Buscar el propio nombre en internet. En esto consiste el neologismo egosurfing, sinónimo de lo que en inglés se denomina vanity search, búsqueda de vanidad. Un neologismo que en realidad está cerca de cumplir los 30 años, pues fue la revista Vanity Fair la responsable de acuñar el término en el remoto año 1995. Habría que esperar hasta 2011 para que fuera recogido en el Oxford Dictionary of English. No he localizado el término en el diccionario RAE y la Fundéu lo recoge en 2014 citando un artículo sobre el vocabulario de Internet de Javier Atienza publicado en el ya desaparecido El semanal digital.
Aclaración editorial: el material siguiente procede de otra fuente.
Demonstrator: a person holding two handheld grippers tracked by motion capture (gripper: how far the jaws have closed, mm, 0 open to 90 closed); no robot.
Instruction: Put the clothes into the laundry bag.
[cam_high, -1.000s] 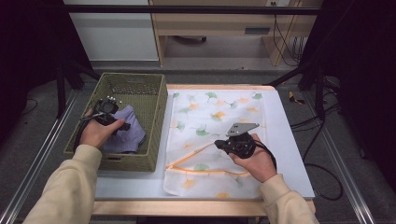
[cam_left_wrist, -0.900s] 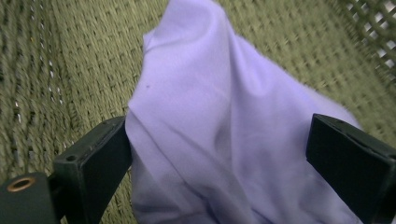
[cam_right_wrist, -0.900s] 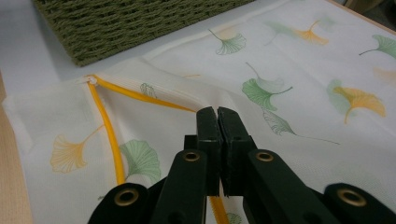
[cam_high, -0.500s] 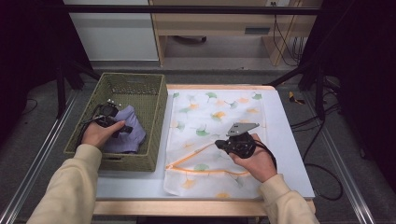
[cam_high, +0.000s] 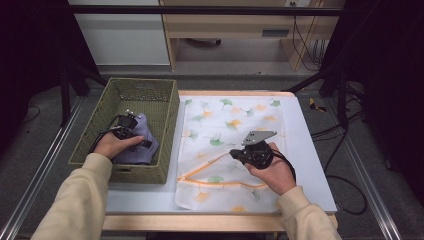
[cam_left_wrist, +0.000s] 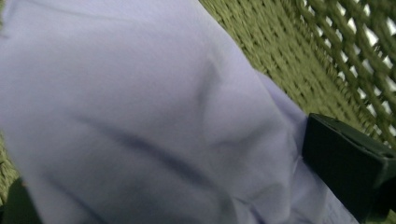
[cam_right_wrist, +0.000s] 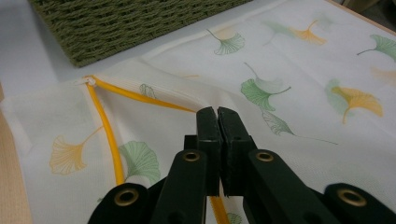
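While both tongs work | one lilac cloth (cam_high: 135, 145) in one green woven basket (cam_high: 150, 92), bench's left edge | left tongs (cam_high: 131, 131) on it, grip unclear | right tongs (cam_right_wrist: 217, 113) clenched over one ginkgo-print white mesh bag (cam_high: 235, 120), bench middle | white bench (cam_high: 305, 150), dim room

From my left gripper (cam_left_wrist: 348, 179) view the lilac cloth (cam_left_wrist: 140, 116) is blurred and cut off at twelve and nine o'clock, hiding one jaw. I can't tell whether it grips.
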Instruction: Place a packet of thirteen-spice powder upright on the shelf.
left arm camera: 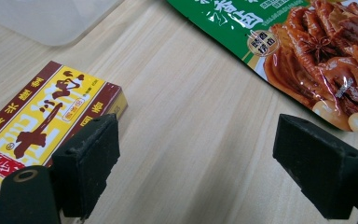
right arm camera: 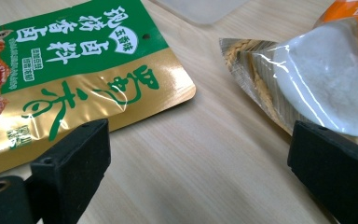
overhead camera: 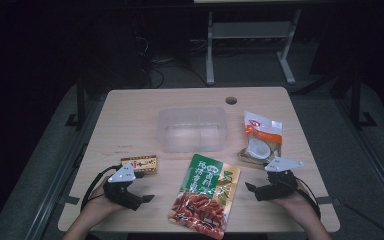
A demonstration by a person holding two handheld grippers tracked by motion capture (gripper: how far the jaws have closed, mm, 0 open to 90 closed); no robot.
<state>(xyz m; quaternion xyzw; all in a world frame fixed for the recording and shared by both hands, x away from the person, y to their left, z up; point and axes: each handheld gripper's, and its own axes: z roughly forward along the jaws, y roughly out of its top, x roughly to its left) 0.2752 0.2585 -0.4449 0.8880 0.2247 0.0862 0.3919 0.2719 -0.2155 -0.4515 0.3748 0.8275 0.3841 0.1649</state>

La búsqueda egotista puede tener, ciertamente, un importante elemento de vanidad: comprobar qué información aparece sobre uno mismo, en qué cantidad y en qué espacios digitales. Imagino esta como una tarea prioritaria en según qué actividades. Lo primero que me viene a la cabeza es política, actividades artísticas y todo aquello con un importante componente digital: asesores, mentores, comunicadores… Ya ves que me niego a utilizar términos como influencers o coaches.
Egosurfing experimental
Hace más de una década, allá por el año 2010 aproximadamente, hice un ejercicio experimental de egosurfing. Accidental en buena parte el componente experimental. En aquella época trabaja como asesor autónomo de comunicación digital. Era el tiempo en que se hablaba de la web 2.0, de la identidad digital, de la importancia de adaptar los modelos de negocio. Yo me centré, sin destacados éxitos en el pequeño comercio y en las pequeñas y medianas empresas.
Al introducir mi nombre y apellidos en el celebérrimo buscador y visitar los diferentes resultados vi con no poca sorpresa cuántas personas nos llamábamos (llamamos) de manera idéntica. Personas con profesiones dispares, vivas o ya fallecidas, con visibilidad pública y anónimas.
Esto me llevó a un segundo paso, la misma búsqueda en la red social del momento, Facebook. Abrí un grupo al que únicamente invité a personas con mi nombres y apellidos exactos y en el mismo orden. Es decir, no cabía un Ricardo Francisco Pérez Hernández ni un Ricardo Hernández Pérez. Desistí de ello cuando me acercaba al noveno centenar.
Egosurfin preventivo
Sí, en aquel momento había en el planeta al menos casi 900 personas con el mismo nombre y apellidos que yo. Este descubrimiento me llevó a varias reflexiones. ¿Qué posibilidades había de meterse en problemas en según qué países donde había (hay) personas con mi mismo nombre acusadas de delitos, ajusticiadas o perseguidas? ¿Habría posibilidad de confusión con célebres doctores, profesores universitarios, abogados, cirujanos en caso de emergencia?
Supongo que la respuesta es prácticamente ninguna probabilidad en ambos casos y supongo también que tales preguntas tenían más una vertiente literaria que cotidiana. Invitaban a pensar en las otras vidas de los otros mí que no son yo.
La consecuencia de todo ello fue una vertiginosa impaciencia por apropiarme de los espacios digitales de mi interés en aquellos momentos: un dominio web (este que ahora visitas), las cuentas de las redes sociales del momento (Twitter, Instagram, Facebook), el correo de Gmail… El éxito fue parcial y la solución práctica modificar mi nombre y apellidos por el nick ricardoperezh.
Y hoy, como entonces, aunque la letra no tenga realmente que ver con esto, me acuerdo de la canción de Rosendo Mercado, Masculino singular. Y pienso en la importancia de los nombres singulares en cuanto a únicos o llamativos y me pregunto de qué manera condicionan el devenir un nombre corriente y uno sonoro.
Seguramente en nada o en poco. Pero da para pensar en ello, escribir unas líneas, fantasear y, así, aprovecharse de la que entiendo principal ventaja de la escritura: entenderse mejor a uno mismo, al mundo y a la relación entre ambos.